- What is required -
Set down the whole listing below exactly. The pictures stay out.

- Data section -
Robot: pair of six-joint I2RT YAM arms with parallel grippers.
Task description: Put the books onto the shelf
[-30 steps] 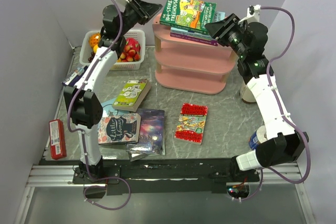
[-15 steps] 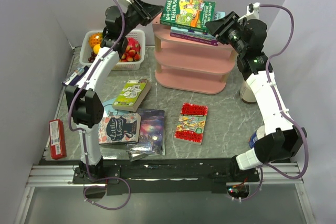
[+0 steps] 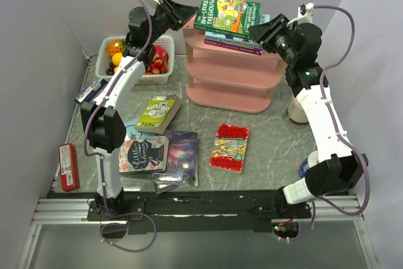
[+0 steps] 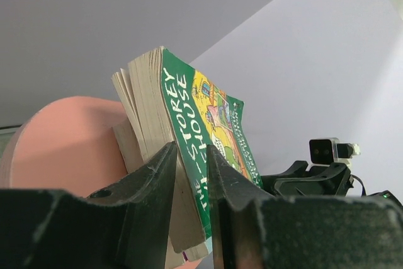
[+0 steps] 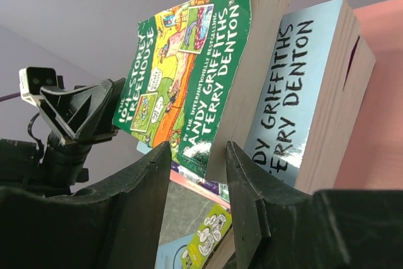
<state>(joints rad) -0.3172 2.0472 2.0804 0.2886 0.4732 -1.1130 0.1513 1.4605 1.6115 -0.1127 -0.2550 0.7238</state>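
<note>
The pink shelf [image 3: 233,80] stands at the back centre with a small stack of books on its top tier. The green Treehouse book [image 3: 228,12] is tilted above that stack. My left gripper [image 3: 192,12] is shut on its left end; in the left wrist view the green book [image 4: 189,111] fills the gap of that gripper [image 4: 189,152]. My right gripper [image 3: 255,31] is shut on the book's right corner [image 5: 189,74], one finger [image 5: 242,174] between it and the light blue book [image 5: 296,92]. Several books lie on the table: lime [image 3: 157,113], dark [image 3: 143,154], galaxy [image 3: 181,152], red [image 3: 230,147].
A white fruit basket [image 3: 107,45] stands left of the shelf. A small red box [image 3: 68,167] lies at the table's left edge and a blue-white carton [image 3: 91,91] lies near the left arm. A blue can [image 3: 306,167] stands by the right arm's base.
Both grippers have crept a little inward and slightly tighter on the green book. The book has shifted a touch to the left and back; the left arm leaned right.
</note>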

- Answer box -
Robot: pair of six-joint I2RT YAM arms with parallel grippers.
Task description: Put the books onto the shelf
[-30 steps] 
[-15 steps] 
[+0 steps] 
[+0 steps] 
[+0 steps] 
<state>(joints rad) -0.3172 2.0472 2.0804 0.2886 0.4732 -1.1130 0.1513 1.4605 1.6115 -0.1127 -0.2550 0.7238</state>
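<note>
The pink shelf [image 3: 233,80] stands at the back centre with a small stack of books on its top tier. The green Treehouse book [image 3: 228,12] is tilted above that stack. My left gripper [image 3: 192,12] is shut on its left end; in the left wrist view the green book [image 4: 189,111] fills the gap of that gripper [image 4: 189,152]. My right gripper [image 3: 255,31] is shut on the book's right corner [image 5: 189,74], one finger [image 5: 242,174] between it and the light blue book [image 5: 296,92]. Several books lie on the table: lime [image 3: 157,113], dark [image 3: 143,154], galaxy [image 3: 181,152], red [image 3: 230,147].
A white fruit basket [image 3: 107,45] stands left of the shelf. A small red box [image 3: 68,167] lies at the table's left edge and a blue-white carton [image 3: 91,91] lies near the left arm. A blue can [image 3: 306,167] stands by the right arm's base.
Both grippers have crept a little inward and slightly tighter on the green book. The book has shifted a touch to the left and back; the left arm leaned right.
</note>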

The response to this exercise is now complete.